Bipartisan legislation called the “GOLD CARD Act” to give physicians relief from the time-wasting burden of prior authorization has been introduced in this session of Congress.
H.R. 4968, the Getting Over Lengthy Delays in Care as Required by Doctors Act of 2023, would exempt physicians from Medicare Advantage plan prior authorization requirements so long as 90% of the physicians’ prior authorization requests were approved in the preceding 12 months. Medicare Advantage plan-issued gold cards would be applicable only to items and services—and exclude drugs—and remain in effect for at least a year. The legislation is based on a similar law enacted in Texas that took effect in 2021.
Fixing prior authorization is a critical component of the AMA Recovery Plan for America’s Physicians.
Prior authorization is overused, and existing processes present significant administrative and clinical concerns.
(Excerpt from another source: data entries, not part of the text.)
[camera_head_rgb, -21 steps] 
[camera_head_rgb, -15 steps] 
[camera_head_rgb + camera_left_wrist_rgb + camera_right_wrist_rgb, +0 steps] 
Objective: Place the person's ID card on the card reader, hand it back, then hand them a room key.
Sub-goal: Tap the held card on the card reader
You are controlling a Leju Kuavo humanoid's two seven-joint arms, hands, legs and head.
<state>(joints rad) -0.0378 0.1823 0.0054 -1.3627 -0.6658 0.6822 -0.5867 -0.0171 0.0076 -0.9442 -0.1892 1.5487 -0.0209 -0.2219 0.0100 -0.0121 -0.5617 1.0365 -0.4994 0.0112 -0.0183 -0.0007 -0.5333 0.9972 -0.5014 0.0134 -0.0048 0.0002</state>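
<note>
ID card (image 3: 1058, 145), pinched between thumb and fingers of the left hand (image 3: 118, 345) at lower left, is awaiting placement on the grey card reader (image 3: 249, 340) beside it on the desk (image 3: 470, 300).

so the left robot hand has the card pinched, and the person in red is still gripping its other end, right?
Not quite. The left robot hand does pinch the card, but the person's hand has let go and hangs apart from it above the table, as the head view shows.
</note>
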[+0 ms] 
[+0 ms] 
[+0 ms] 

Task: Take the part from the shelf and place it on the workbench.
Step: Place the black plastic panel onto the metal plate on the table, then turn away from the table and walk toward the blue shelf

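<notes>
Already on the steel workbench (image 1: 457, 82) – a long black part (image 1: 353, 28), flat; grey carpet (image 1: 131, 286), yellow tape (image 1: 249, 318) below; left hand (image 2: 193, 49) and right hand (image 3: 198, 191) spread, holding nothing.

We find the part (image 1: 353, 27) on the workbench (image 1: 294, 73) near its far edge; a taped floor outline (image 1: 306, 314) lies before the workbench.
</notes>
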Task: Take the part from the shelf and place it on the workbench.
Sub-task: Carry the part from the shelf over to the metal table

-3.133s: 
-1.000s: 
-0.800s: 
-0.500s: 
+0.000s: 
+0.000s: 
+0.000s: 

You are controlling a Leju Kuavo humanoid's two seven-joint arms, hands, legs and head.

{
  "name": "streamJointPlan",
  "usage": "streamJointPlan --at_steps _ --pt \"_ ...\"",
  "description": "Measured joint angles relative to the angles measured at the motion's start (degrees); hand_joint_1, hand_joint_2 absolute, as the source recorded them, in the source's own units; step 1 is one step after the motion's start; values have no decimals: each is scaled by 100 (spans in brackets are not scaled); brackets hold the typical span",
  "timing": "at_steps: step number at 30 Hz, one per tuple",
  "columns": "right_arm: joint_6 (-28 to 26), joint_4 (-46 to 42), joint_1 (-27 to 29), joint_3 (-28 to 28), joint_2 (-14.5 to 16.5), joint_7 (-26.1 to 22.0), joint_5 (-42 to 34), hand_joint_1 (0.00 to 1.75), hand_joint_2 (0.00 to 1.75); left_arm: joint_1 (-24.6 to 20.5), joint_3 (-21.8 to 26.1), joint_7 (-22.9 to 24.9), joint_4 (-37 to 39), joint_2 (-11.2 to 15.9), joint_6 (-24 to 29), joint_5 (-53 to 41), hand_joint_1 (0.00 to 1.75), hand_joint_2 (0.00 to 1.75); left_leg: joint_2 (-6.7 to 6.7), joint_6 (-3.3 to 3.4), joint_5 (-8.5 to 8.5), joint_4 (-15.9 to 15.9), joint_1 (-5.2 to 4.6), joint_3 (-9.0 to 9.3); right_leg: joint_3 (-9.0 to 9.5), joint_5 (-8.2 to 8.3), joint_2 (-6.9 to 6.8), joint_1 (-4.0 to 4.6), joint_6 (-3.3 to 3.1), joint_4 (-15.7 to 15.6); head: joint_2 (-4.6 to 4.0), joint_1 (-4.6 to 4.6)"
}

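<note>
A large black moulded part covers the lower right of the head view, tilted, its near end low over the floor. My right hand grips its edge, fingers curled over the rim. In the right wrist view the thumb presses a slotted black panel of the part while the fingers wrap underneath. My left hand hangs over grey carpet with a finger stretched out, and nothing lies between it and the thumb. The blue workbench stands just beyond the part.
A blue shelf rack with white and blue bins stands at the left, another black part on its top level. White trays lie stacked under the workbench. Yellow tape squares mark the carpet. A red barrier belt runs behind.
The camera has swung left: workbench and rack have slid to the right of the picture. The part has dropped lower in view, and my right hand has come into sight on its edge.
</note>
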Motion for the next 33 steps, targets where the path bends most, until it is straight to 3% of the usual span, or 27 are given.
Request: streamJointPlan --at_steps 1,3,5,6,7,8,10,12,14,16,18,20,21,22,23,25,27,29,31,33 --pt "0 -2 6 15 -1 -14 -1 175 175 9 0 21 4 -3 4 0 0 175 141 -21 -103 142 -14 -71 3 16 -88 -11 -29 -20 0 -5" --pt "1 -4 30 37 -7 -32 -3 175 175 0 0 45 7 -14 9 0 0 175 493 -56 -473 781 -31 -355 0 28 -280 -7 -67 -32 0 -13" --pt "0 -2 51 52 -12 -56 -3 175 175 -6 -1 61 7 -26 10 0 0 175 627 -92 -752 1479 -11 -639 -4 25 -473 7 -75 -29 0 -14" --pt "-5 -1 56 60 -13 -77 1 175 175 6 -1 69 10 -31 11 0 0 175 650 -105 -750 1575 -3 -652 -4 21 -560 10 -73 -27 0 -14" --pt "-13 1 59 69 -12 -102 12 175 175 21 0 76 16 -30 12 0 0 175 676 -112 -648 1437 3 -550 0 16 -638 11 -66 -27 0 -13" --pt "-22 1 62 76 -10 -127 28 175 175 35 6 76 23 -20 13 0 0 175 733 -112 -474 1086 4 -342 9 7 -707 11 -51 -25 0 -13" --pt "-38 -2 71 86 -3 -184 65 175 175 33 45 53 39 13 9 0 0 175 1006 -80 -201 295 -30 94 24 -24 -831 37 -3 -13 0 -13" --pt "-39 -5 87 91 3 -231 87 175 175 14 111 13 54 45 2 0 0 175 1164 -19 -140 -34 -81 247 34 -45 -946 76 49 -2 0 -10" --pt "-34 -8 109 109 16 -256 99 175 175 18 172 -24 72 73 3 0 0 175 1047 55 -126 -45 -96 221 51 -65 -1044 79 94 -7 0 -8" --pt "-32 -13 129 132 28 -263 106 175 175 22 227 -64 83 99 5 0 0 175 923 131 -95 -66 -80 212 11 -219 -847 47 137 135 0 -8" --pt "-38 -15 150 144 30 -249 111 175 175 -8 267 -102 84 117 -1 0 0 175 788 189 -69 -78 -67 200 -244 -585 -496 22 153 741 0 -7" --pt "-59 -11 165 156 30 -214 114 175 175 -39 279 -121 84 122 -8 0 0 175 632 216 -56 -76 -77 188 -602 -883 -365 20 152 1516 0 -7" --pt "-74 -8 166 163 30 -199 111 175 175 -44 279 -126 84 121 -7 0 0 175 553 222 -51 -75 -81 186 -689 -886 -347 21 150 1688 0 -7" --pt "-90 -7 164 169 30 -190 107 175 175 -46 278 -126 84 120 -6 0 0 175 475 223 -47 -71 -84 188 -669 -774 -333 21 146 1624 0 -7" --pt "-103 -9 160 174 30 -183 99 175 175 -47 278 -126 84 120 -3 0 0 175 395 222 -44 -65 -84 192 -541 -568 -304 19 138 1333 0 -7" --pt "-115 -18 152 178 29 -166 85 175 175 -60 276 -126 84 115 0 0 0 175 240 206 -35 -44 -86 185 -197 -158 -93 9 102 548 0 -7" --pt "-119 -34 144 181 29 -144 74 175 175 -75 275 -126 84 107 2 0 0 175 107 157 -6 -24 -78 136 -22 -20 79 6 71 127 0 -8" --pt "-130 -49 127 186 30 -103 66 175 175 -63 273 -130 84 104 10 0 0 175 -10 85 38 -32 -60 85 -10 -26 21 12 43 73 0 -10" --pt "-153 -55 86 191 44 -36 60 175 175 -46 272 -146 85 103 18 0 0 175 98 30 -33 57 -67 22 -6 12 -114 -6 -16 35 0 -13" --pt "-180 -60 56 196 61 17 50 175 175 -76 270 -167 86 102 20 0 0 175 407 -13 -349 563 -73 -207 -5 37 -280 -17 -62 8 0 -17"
Find out how the AMA is tackling prior authorization with research, practice resources and reform resources.
Introduced by Republican Rep. Michael Burgess, MD, and Democratic Rep. Vicente Gonzalez, both of Texas, the GOLD CARD Act also establishes numerous processes the AMA has advocated to ensure that Medicare Advantage plans cannot inappropriately revoke this exception to prior authorization practices.
Although permitted to rescind the exemption, Medicare Advantage plans must demonstrate that fewer than 90% of claims submitted during a 90-day plan period would not have received prior authorization. This 90-day review must be extended until at least 10 claims are ultimately provided.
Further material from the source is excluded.